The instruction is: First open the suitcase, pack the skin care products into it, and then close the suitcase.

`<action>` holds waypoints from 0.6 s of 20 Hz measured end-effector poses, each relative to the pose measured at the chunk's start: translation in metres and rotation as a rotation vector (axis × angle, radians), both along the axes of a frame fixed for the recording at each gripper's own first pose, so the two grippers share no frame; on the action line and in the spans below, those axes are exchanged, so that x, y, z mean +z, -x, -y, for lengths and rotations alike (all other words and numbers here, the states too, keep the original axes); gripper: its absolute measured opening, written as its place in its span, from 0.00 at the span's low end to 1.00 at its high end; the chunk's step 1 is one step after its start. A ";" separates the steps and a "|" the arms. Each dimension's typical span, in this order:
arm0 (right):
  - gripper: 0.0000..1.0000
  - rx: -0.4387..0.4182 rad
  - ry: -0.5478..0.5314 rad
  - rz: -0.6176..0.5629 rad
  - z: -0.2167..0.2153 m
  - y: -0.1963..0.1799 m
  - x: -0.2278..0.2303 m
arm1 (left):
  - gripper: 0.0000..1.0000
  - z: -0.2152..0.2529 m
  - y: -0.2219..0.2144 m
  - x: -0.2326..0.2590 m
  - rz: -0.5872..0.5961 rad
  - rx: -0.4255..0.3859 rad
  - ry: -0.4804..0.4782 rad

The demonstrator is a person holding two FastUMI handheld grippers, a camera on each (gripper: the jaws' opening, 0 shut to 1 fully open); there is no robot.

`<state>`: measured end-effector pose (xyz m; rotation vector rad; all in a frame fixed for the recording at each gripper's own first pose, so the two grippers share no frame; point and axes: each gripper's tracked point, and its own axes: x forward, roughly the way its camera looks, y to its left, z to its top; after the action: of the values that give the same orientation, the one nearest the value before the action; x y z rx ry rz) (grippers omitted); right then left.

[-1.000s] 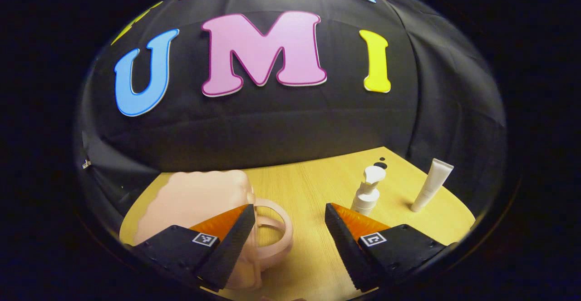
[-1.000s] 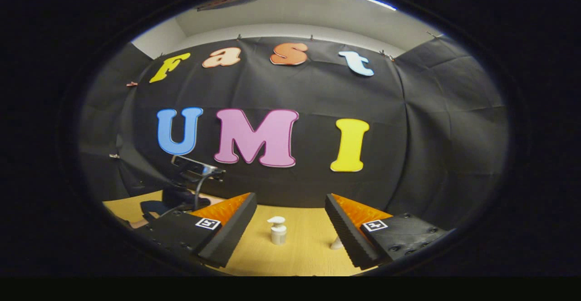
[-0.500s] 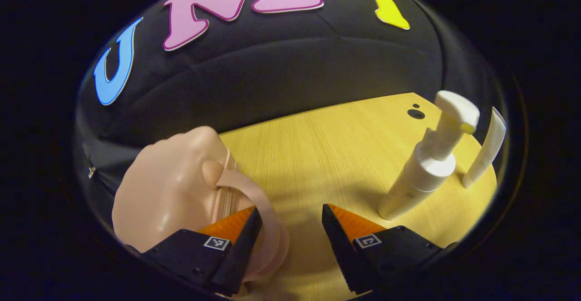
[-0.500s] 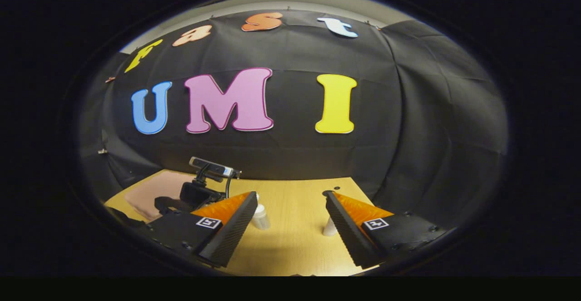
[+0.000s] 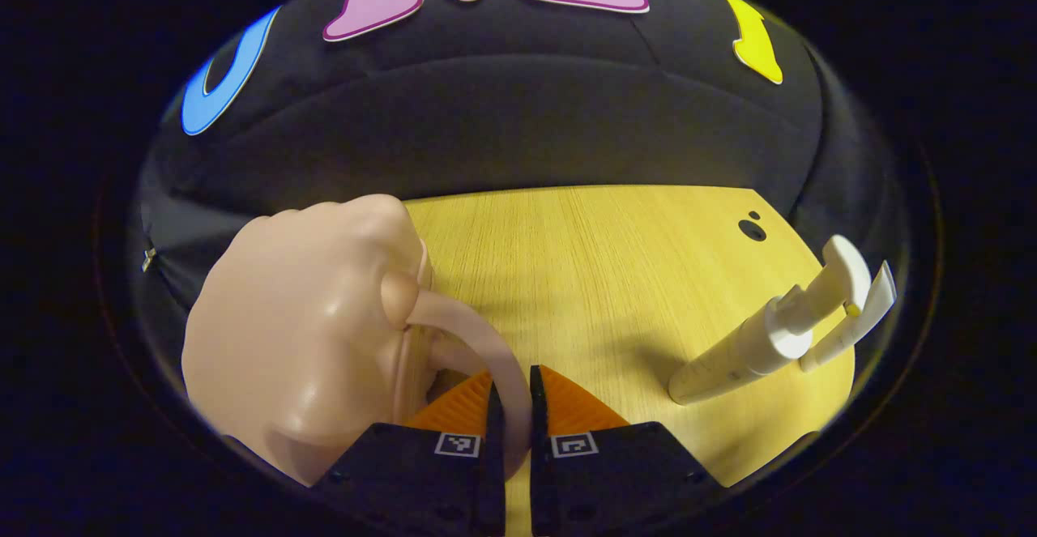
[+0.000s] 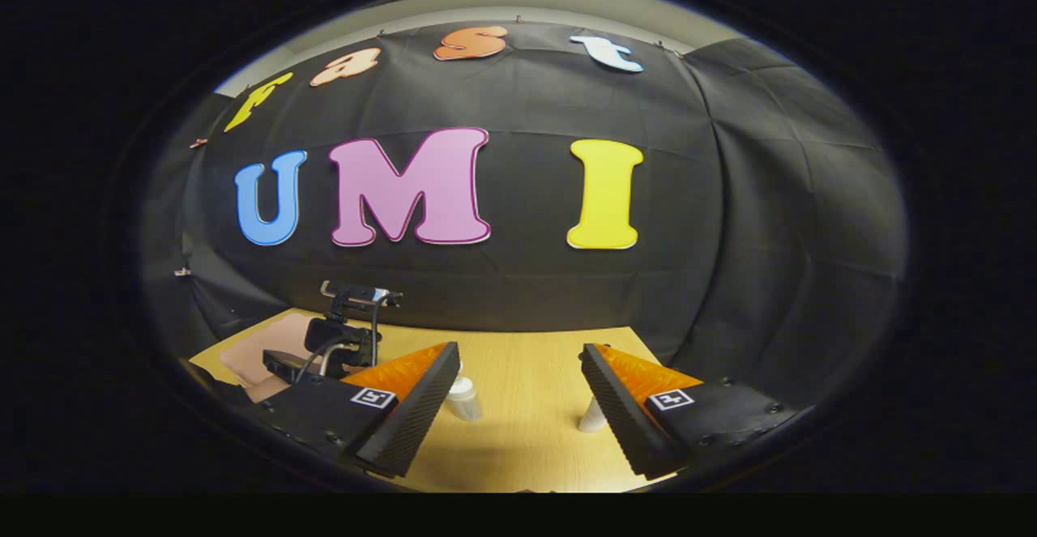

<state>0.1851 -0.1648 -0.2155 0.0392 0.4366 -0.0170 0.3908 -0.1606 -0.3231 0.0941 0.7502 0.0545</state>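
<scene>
**Pink suitcase handle pinched by the left fingers**

Pink and shiny, the little suitcase (image 5: 308,334) lies on the yellow wooden tabletop (image 5: 583,262), at about 8 o'clock in the left gripper view. Its round loop handle (image 5: 494,359) curves down toward 6 o'clock. The left gripper (image 5: 512,407) has its two fingers nearly together, and the handle sits between them, squeezed from both sides.

At about 4 o'clock in that view stands a white pump bottle (image 5: 761,343), and a white tube (image 5: 851,322) stands just beside it, on its far side. Both look tilted because the camera bends things.

In the right gripper view, the right gripper (image 6: 518,407) has its fingers spread wide with nothing between them. It is above the tabletop (image 6: 527,440). The pump bottle (image 6: 463,398) peeks out by one finger at about 7 o'clock, and the tube (image 6: 591,417) by the other finger at about 5 o'clock. The suitcase (image 6: 259,347) is at 8 o'clock, partly hidden behind the left gripper's black body.
</scene>
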 end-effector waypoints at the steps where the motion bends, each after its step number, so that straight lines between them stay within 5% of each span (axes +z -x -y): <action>1: 0.97 0.009 -0.004 0.009 -0.005 -0.001 0.002 | 0.17 -0.001 0.002 0.015 0.011 -0.002 0.010; 6: 0.97 0.075 -0.042 0.046 -0.033 -0.008 0.007 | 0.13 -0.035 0.014 0.120 0.056 -0.002 -0.055; 12: 0.97 0.084 -0.054 0.064 -0.055 -0.011 0.015 | 0.12 -0.158 0.020 0.243 0.145 0.033 -0.160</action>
<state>0.1965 -0.1102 -0.2001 0.0742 0.3740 0.0790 0.3704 -0.0021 -0.0806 0.2279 0.6018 0.1509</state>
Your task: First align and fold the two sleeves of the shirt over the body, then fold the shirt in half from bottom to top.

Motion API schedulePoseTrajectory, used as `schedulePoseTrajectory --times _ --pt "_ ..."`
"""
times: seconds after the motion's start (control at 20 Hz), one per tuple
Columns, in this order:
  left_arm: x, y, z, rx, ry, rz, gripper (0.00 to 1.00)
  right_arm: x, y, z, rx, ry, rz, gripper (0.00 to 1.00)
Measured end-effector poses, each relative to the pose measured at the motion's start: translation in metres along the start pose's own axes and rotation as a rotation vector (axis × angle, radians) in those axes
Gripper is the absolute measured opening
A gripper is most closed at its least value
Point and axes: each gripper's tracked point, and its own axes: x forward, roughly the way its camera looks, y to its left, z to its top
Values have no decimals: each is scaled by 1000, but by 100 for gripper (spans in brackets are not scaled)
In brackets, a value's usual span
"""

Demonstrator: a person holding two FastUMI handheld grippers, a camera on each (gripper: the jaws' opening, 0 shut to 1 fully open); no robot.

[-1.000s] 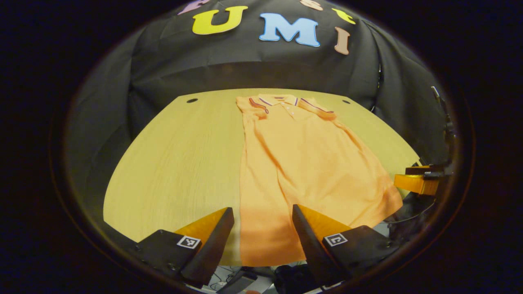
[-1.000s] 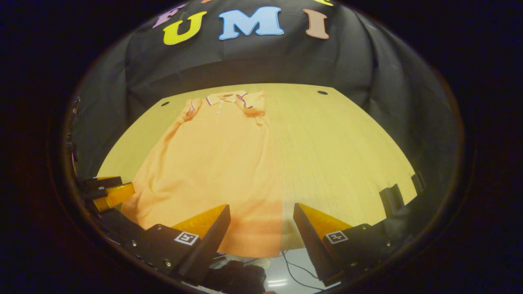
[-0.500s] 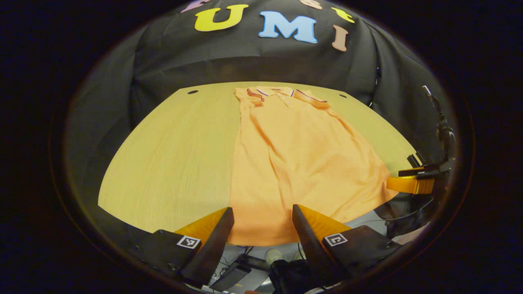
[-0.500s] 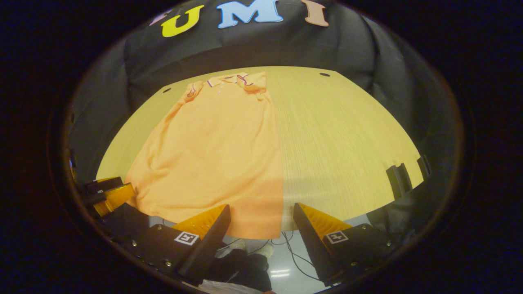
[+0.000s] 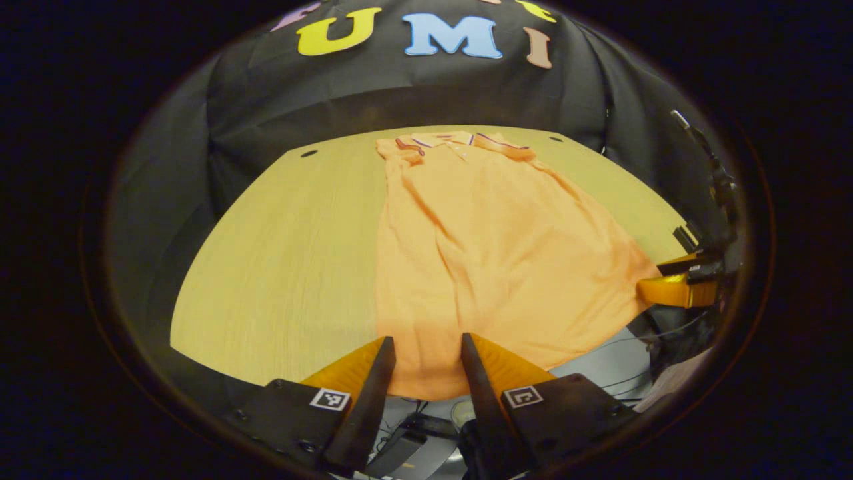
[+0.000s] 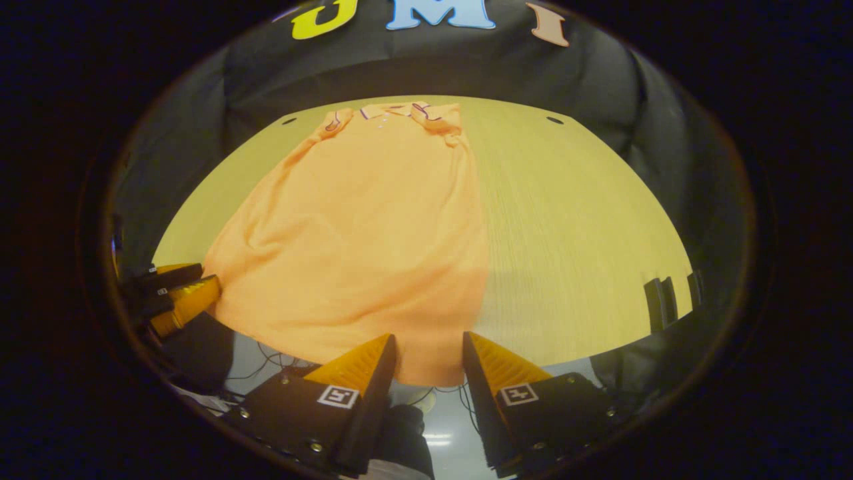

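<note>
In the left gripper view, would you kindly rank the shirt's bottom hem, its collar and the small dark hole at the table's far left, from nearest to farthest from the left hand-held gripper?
1. Bottom hem: between the left hand-held gripper's fingers, at the table's near edge.
2. Dark hole: far left of the table.
3. Collar: far edge, centre. It is only slightly farther than the hole, a close call.

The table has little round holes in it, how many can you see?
2. Both sit near the far edge of the table: one hole left of the shirt collar, the other hole right of it. The shirt may hide more.
</note>
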Motion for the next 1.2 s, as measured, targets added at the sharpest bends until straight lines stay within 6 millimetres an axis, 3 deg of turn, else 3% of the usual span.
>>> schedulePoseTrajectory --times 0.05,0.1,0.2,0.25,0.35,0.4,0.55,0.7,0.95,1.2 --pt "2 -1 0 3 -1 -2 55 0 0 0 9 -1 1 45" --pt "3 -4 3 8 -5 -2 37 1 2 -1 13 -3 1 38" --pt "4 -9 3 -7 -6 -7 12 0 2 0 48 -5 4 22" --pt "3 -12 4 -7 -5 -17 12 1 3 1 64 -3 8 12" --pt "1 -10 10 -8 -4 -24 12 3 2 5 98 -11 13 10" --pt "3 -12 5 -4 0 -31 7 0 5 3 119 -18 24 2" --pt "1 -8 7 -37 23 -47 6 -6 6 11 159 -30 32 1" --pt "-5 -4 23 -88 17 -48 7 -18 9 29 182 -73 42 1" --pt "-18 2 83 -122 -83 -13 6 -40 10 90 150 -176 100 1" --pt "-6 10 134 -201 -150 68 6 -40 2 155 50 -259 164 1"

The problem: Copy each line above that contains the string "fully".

Output for this exercise:
The demonstrator is a person holding two FastUMI handheld grippers, a camera on each (gripper: the jaws' opening, 0 shut to 1 fully open); there is no robot.
Demonstrator: a person holding two FastUMI handheld grippers, a camera on each (gripper: the jaws' opening, 0 shut to 1 fully open); no robot.

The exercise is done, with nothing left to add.